→ DIRECTIONS FOR THIS TASK:
Would you write out the listing verbatim and skip every picture in it?

→ DATA EXCERPT:
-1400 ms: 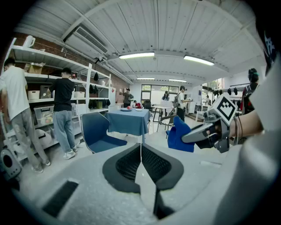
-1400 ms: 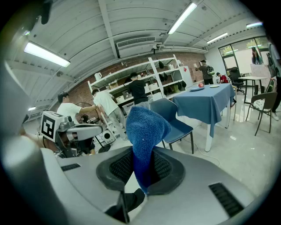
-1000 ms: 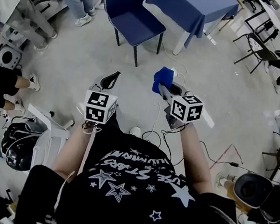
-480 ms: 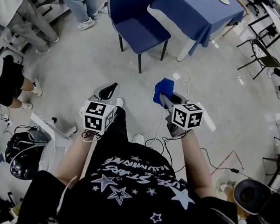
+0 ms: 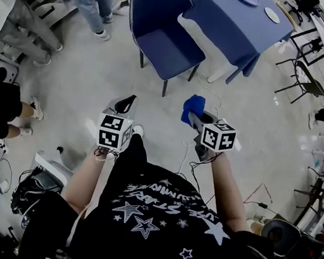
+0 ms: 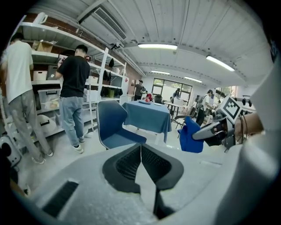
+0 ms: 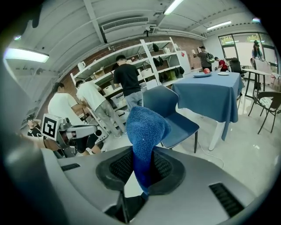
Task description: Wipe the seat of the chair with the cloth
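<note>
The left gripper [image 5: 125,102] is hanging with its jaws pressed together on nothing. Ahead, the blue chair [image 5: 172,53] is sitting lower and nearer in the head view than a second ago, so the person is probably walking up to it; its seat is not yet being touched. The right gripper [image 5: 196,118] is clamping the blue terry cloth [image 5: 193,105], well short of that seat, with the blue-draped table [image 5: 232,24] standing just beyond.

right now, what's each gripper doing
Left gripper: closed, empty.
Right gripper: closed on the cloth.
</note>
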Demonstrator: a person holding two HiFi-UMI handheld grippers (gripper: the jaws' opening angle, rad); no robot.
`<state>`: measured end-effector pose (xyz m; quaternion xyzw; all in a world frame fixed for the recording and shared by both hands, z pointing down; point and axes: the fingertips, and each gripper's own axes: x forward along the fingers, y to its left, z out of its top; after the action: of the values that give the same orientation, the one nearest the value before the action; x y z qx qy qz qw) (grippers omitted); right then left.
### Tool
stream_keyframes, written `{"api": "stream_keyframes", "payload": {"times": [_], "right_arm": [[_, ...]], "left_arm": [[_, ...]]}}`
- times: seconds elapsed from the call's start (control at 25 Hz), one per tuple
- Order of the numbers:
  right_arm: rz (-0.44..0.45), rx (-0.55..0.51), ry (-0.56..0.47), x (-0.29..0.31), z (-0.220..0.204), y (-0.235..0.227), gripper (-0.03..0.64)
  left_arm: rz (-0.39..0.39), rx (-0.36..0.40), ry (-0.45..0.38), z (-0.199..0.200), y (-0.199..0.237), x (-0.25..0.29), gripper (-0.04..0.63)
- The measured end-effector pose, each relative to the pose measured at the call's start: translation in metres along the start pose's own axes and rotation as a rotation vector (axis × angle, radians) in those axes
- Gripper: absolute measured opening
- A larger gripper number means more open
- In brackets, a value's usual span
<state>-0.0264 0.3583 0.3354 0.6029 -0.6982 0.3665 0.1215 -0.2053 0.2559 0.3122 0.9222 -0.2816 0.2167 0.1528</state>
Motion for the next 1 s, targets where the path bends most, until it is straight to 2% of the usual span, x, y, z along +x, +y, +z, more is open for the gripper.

→ SOLUTION BELOW:
-1400 ms: 
-1400 ms: 
-1000 ms: 
-480 ms: 
+0 ms: 
+0 ms: 
+0 ms: 
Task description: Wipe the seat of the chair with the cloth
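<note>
The left gripper [image 5: 125,102] is hanging with its jaws pressed together on nothing. Ahead, the blue chair [image 5: 172,53] is sitting lower and nearer in the head view than a second ago, so the person is probably walking up to it; its seat is not yet being touched. The right gripper [image 5: 196,118] is clamping the blue terry cloth [image 5: 193,105], well short of that seat, with the blue-draped table [image 5: 232,24] standing just beyond.

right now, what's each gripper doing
Left gripper: closed, empty.
Right gripper: closed on the cloth.
</note>
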Demonstrator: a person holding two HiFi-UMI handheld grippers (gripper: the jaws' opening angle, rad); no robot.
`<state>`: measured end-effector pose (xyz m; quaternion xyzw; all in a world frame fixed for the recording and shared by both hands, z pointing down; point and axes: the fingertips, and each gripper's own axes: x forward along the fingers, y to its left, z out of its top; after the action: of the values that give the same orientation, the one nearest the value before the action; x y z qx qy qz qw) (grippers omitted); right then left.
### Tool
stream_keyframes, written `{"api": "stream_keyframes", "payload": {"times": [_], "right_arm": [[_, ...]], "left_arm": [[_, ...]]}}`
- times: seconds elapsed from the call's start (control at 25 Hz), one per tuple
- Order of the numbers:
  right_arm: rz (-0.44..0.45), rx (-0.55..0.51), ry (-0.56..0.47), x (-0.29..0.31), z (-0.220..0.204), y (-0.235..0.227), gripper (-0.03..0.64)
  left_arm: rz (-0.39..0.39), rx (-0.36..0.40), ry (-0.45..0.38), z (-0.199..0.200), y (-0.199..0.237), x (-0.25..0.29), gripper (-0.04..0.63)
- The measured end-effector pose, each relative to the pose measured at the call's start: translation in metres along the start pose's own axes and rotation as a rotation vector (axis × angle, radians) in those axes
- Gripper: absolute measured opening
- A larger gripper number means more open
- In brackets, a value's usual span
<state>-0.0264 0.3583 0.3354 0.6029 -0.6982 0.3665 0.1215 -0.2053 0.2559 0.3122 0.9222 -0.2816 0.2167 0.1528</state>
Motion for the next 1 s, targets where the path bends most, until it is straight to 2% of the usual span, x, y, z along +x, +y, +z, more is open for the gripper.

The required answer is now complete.